The Muse, Urania, is known to be the Muse of astronomy and protector of celestial objects and stars. Later on, she is known to be the patron of Christian poetry. This Greek Muse is often associated with universal love and the Holy Spirit. Being a lover of divinity and celestial objects, she is depicted to bear stars, a celestial sphere, and a compass.
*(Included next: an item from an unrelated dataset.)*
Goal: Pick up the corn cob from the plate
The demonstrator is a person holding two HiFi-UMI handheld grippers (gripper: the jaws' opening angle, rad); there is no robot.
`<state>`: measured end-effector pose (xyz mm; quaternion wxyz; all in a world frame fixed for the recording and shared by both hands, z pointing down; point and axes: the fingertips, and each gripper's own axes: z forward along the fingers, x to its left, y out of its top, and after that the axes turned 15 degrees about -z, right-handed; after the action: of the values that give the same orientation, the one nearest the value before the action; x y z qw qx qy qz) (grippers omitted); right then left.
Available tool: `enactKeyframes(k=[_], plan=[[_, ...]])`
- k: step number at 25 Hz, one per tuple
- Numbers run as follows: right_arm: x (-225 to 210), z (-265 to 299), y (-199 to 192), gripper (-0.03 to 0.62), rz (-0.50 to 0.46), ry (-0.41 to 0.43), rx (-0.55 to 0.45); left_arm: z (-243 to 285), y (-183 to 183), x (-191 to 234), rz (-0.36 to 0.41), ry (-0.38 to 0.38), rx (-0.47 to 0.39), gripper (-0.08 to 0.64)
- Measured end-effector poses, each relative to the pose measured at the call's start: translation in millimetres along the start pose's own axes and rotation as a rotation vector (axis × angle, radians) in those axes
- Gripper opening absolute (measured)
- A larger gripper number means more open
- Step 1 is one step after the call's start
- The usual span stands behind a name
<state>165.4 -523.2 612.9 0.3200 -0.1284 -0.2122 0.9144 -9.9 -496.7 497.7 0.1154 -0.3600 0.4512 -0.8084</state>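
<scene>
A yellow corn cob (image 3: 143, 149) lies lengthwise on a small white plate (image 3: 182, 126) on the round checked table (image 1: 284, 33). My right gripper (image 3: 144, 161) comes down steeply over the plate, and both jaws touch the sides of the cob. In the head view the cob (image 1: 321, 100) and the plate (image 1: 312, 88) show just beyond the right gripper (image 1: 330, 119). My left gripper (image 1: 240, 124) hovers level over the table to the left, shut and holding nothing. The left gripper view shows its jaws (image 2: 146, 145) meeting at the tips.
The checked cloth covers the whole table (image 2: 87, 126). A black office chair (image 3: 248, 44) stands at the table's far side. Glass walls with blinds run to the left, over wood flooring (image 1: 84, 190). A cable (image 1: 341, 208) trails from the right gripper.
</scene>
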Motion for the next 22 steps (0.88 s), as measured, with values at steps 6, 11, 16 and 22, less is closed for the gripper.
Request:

During the Renaissance, John Milton’s epic poem “Paradise Lost” invokes Urania to guide him in his narration of the creation of the cosmos, a controversial topic different from religions. Because of such, she has heralded the Muse of Christian poetry to create the universe that is believed to have been formed by god in his spare time.

Polyhymnia

The Muse of sacred poetry, hymns, and eloquence is the protector of divine hymns and mimic art; she is said to have invented geometry and grammar. She is a severe person, usually in meditation, holding a finger to her mouth as a cloak adorns her body.

Terpsichore

Terpsichore, the Muse of dance and dramatic chorus and protector of dance, invented dances, the harp, and education. She is joyous as she dances and is depicted wearing laurels on her head, dancing as she holds a harp.

Conclusion

Now that we’ve talked about The Muses, their identities, and roles in the Odyssey, let’s go over some key points of this article:

  • Oddysey muse clio muse of historyThe Muse of the Odyssey doesn’t pertain to one but to the nine Muses of Greek Mythology.
  • The Muses specialize in separate fields that they’ve created and are called upon by poets for inspiration and guidance.
  • Calliope is the Muse of epic poetry, Clio of history, Erato of love poetry, Euterpe of music, Melpomene of tragedy, Polyhymnia of sacred poetry, Terpishcore of dance, Thalia of Comedy, and Urania of Astronomy.
  • Homer starts the Odyssey by invocation of the Muse, asking them to guide him in portraying the journey of Odysseus.
  • Renaissance refers to the cultural rebirth Europe went through in the 14th to 17th century and is the sole reason the Muses were standardized.

In conclusion, the Muse of The Odyssey refers to the 9 Muses of Greek Mythology that inspired Homer to create the Odyssey. Our epic playwright invokes their talents to guide him in the creation and foretelling of his literary works. That’s everything you need to know about the Muse of the Odyssey.